Deciding What to Delegate

As models get smarter and faster, and context windows expand, the temptation is to throw them at larger, fuzzier problems. But a smarter, faster agent in a fuzzy environment mostly produces the wrong thing faster. It cannot know what it cannot read.

To decide whether to delegate, ask:

  • Can the agent verify success on its own?
  • How much drift can you tolerate if it gets the answer slightly wrong?

That gives four cases:

  1. Verifiable, high tolerance. Let it run and spot-check. Examples: generating release notes from merged PRs; drafting meeting notes.
  2. Verifiable, low tolerance. Delegate with gates. Examples: fixing a failing unit test; fixing a customer-reported bug.
  3. Not yet verifiable, high tolerance. Use the agent for exploration, then extract constraints from what you learn. Examples: exploring UI layouts for a new feature; brainstorming marketing copy.
  4. Not yet verifiable, low tolerance. Don’t delegate the decision yet. First use the agent to produce the artifacts that make the work verifiable. Examples: draft a permission matrix, define invariants, write escalation-path tests, prototype policy-as-code.

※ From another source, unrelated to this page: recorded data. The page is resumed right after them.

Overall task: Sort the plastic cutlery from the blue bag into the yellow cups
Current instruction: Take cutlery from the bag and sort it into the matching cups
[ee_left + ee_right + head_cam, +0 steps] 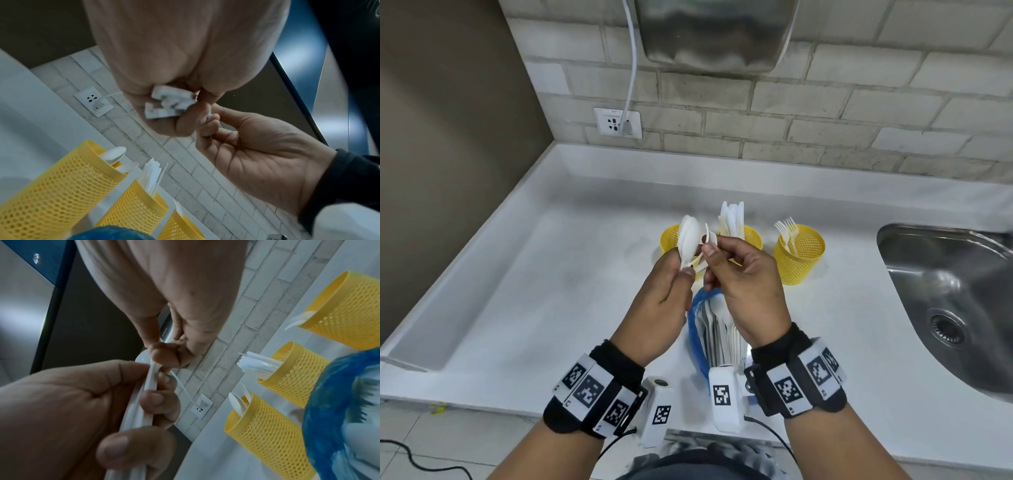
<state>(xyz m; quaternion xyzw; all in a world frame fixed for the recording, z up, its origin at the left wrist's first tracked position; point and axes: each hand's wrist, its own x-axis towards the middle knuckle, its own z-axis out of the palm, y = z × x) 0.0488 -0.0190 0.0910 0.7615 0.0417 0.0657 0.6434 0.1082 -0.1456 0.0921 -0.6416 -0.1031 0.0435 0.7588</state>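
Note:
Above the counter my left hand (683,270) grips a bunch of white plastic spoons (687,236) by their handles, bowls up. My right hand (713,248) pinches a white fork (711,236) standing in that bunch. The handle ends (170,102) poke out under my left palm in the left wrist view. Three yellow mesh cups stand behind: the left cup (668,240) holds spoons (114,155), the middle cup (752,238) knives (732,217), the right cup (800,255) forks (787,228). The blue bag (695,325) lies under my hands with more cutlery (722,329) in it.
A steel sink (948,294) is sunk into the white counter (551,274) at the right. A wall socket (618,122) with a white cable sits on the tiled wall behind. A metal appliance (715,31) hangs above the cups.

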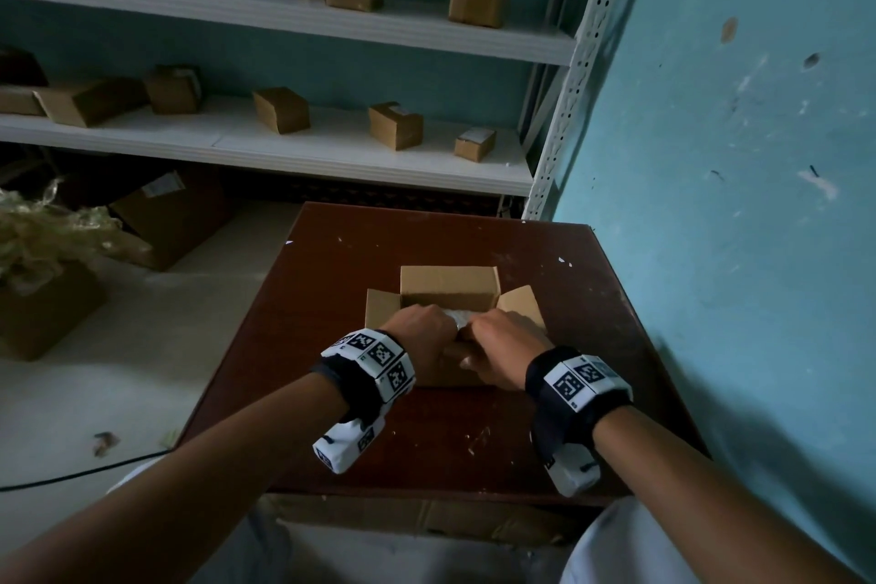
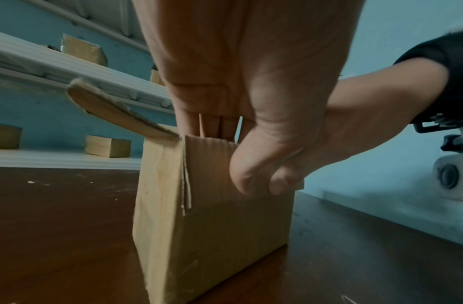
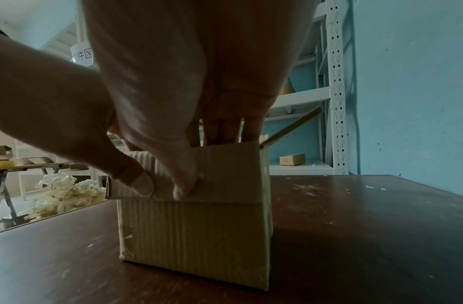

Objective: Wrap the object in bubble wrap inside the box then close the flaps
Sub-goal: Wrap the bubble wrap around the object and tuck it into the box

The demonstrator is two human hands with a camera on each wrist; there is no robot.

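Note:
A small cardboard box [image 1: 445, 372] stands on the brown table [image 1: 426, 441] with its far flap [image 1: 448, 287] upright and its side flaps spread. White bubble wrap [image 1: 459, 315] shows in the opening between my hands; the object itself is hidden. My left hand [image 1: 426, 327] reaches its fingers down into the box [image 2: 212, 236] while its thumb [image 2: 248, 174] presses the folded-down near flap from outside. Beside it, my right hand [image 1: 497, 337] does the same, with its fingers inside the box [image 3: 194, 236] and its thumb [image 3: 183, 185] on the flap.
A turquoise wall [image 1: 711, 157] runs close along the table's right side. White shelves [image 1: 284, 142] with several small cardboard boxes stand behind the table. Crumpled plastic wrap [image 1: 42, 228] lies on a box on the floor at left, and a black cable [image 1: 71, 472] crosses the floor.

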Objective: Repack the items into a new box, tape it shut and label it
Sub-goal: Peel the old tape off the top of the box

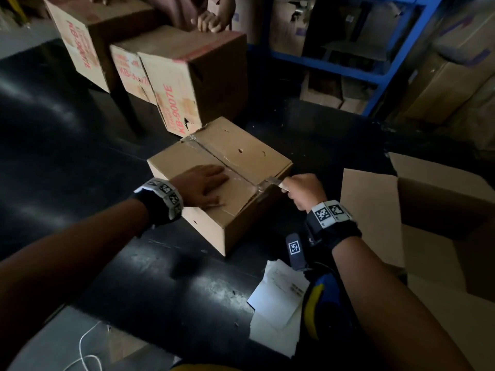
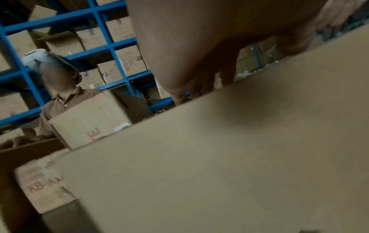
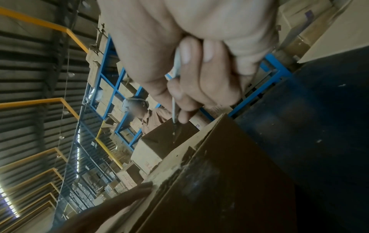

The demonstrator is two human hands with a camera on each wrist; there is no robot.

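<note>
A small taped cardboard box sits mid-table on the black table. My left hand lies flat on its left top flap, fingers straight, pressing down. My right hand grips a box cutter whose blade meets the clear tape seam at the box's near right edge. In the right wrist view the fingers curl round the cutter, blade pointing at the box top. An open empty box stands at the right with flaps spread.
Three printed cartons stand at the table's far side, where another person handles one. White papers and a blue-yellow object lie near my right forearm. Blue shelving with boxes lies behind.
</note>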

High-level work (architecture, strategy, trade-offs) often starts in the hardest case: low verifiability, low tolerance. Assumptions hide best there. But high-level work is usually decomposable. Break it into constrained subtasks, then delegate those.

For example, “defining multi-tenant permissions” is low tolerance and low verifiability at the start. Don’t delegate the decision; delegate the work of making it verifiable: draft a permission matrix and invariants, write tests for escalation paths, prototype a policy-as-code layer. Once those constraints exist, implementation becomes a low-tolerance but verifiable task.

The Acceleration of Debt

None of this is new engineering wisdom. What changes with agents is the rate at which small omissions compound.

Humans bridge gaps socially: they ask questions, notice contradictions, remember “that one incident from last year,” and hesitate when something feels off. Agents don’t get those dampeners. They will happily produce plausible work until the system forces contact with reality.

That’s why what used to be technical debt becomes context failure. If a constraint (decision records, schemas, invariants, style guides, runbooks) isn’t captured in the repo, it effectively doesn’t exist for an agent. Treat context as code, and treat verification as the termination condition, not a suggestion.

The future workflow isn’t exotic. It’s the old best practices, made load-bearing by speed. Start with the last thing your agent got wrong. Turn it into a constraint or a check. Wire it into the loop, then repeat.